THE BACKGROUND FACTS
The plaintiffs' claim is for libel and slander against the 1st defendant and by way of vicarious liability, against the 2nd defendant. The defamatory words complained of were allegedly published in an article "Malaysian Justice on Trial" written by one David Samuels and published in the November 1995 issue of a magazine called "International Commercial Litigation".
In the article, there are two allegedly defamatory statements attributed to the 1st defendant. The plaintiffs have set out the words as follows in the statement of claim:
The first statement complained of as set out in paragraph 4(1) of the statement of claim is as follows:
"I acted for EAC. The procedural gymnastics in which the subsidiaries engaged during that dispute raise questions that cry out for answers. I point to the sequence of the two identical legal actions started in two different courts, one of which was then discontinued, as proof that the subsidiaries were trying to get their case before one particular judge, namely Judge Low Hop Bing. Lingham told Judge Vohrah on August 19 that the action they had started in Court No 5, on August 11, had to be withdrawn on August 14 because of typing errors. That simply cannot be right. If you compare the main document from Court No 5, which is supposed to have contained so many typing errors that it had to be withdrawn, with the main document put into Court No 2 (Low Hop Bing's court), you will see that there are absolutely no differences between them. And there are only two inconsequential differences between the supporting affidavits. The irresistible inference has to be that they wanted Low Hop Bing, and only Low Hop Bing, to hear their case. When everyone else involved agreed that all the actions should be brought together in Judge Vohrah's court, it was Lingham who insisted the subsidiaries' case should stay with Low Hop Bing. The Malaysian Bar Council's record shows that Lingham qualified in 1988. Since then Lingham has built up a small portfolio of clients all of whom are incredibly rich and very loyal to him, mainly Malaysian entrepreneurs."

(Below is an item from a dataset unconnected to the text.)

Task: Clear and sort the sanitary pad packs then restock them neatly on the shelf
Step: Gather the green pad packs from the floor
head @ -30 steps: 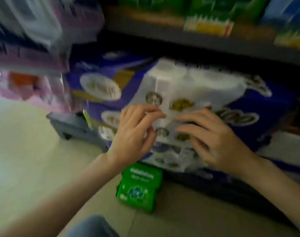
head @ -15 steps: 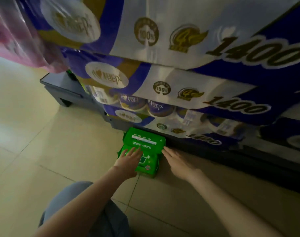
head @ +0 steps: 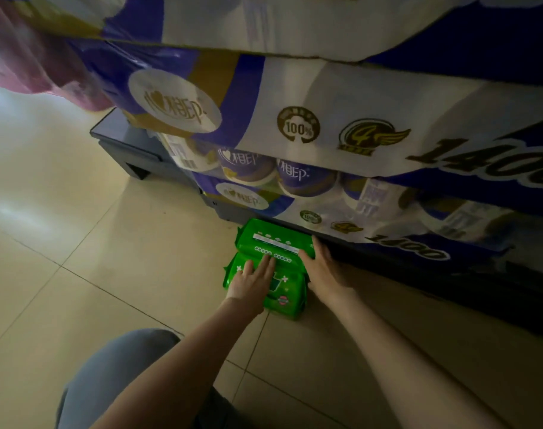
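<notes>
Lying on the tiled floor (head: 78, 243) against the foot of the shelf base (head: 226, 213), the green pad pack (head: 282, 300) sits under stacked purple-and-white tissue packs (head: 341, 119). The left hand (head: 253, 281) rests flat on its top with fingers straight and slightly spread, gripping nothing. The right hand (head: 321, 270) lies along the pack's right side, fingers extended against it, though dim light makes it hard to say whether the thumb hooks around the pack.
</notes>
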Available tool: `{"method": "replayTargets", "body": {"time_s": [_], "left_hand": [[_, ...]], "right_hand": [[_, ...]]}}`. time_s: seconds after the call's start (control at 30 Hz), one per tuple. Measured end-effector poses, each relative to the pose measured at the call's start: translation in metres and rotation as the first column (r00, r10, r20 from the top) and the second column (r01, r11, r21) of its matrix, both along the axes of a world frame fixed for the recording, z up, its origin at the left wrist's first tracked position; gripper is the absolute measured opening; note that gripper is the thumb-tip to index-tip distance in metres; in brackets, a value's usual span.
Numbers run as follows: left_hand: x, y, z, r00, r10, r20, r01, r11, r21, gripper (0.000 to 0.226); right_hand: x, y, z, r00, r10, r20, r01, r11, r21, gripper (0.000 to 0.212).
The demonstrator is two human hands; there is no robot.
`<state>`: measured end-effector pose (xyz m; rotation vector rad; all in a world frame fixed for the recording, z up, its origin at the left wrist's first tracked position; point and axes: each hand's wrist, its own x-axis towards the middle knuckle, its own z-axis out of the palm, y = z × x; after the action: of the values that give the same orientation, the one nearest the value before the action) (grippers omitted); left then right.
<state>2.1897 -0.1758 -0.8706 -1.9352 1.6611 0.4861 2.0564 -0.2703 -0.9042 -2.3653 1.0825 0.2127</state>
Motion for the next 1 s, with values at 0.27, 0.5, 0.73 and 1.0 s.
{"method": "replayTargets", "body": {"time_s": [0.27,0.5,0.73,1.0], "left_hand": [[-0.008,-0.001,0.001,0.97,-0.234,0.067,0.237,0.971,-0.038,0.089],[-0.028,-0.002,0.022,0.866,-0.5,0.008,0.499,0.863,-0.078,0.096],[-0.014,0.01,0.055,0.859,-0.511,-0.023,0.509,0.859,-0.055,0.092],[0.01,-0.03,0.175,0.91,-0.335,-0.246,0.377,0.914,0.152,0.09]], "right_hand": [[-0.016,0.011,0.007,0.994,-0.105,-0.041,0.104,0.994,-0.012,0.056],[-0.088,0.037,0.031,0.934,-0.19,-0.303,0.175,0.981,-0.078,0.079],[-0.082,0.061,0.039,0.894,-0.272,-0.355,0.244,0.962,-0.121,0.071],[-0.085,0.045,0.191,0.962,-0.147,-0.228,0.15,0.989,-0.001,0.042]]}}
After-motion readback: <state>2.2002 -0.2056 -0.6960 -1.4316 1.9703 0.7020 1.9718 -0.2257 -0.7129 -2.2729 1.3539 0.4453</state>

The second statement complained of as set out in paragraph 4(2) of the statement of claim is as follows:
"The present situation is terrible. One hears all sorts of gossip. Malaysian lawyers, have already decided that they should question the integrity of our judges, rather than the intellectual capacity of our courts."
THE FURTHER AND BETTER PARTICULARS REQUESTED
The following are the specific requests for particulars pursuant to the request for further and better particulars of the plaintiffs' amended reply to the amended defence of the 2nd defendant and which is dated 18.9.97.
Under Paragraph 2 of the Amended Reply
Of: "Since at least two partners of the Second Defendants (Mr. Tommy Thomas and Mr. K. Anantham) had actively and jointly contributed to the publication of the said article, the Plaintiffs will contend that the Second Defendants did in fact make it their business to talk to the representative or representatives for the Magazine about the business or conduct of the Plaintiffs and their solicitors and counsel."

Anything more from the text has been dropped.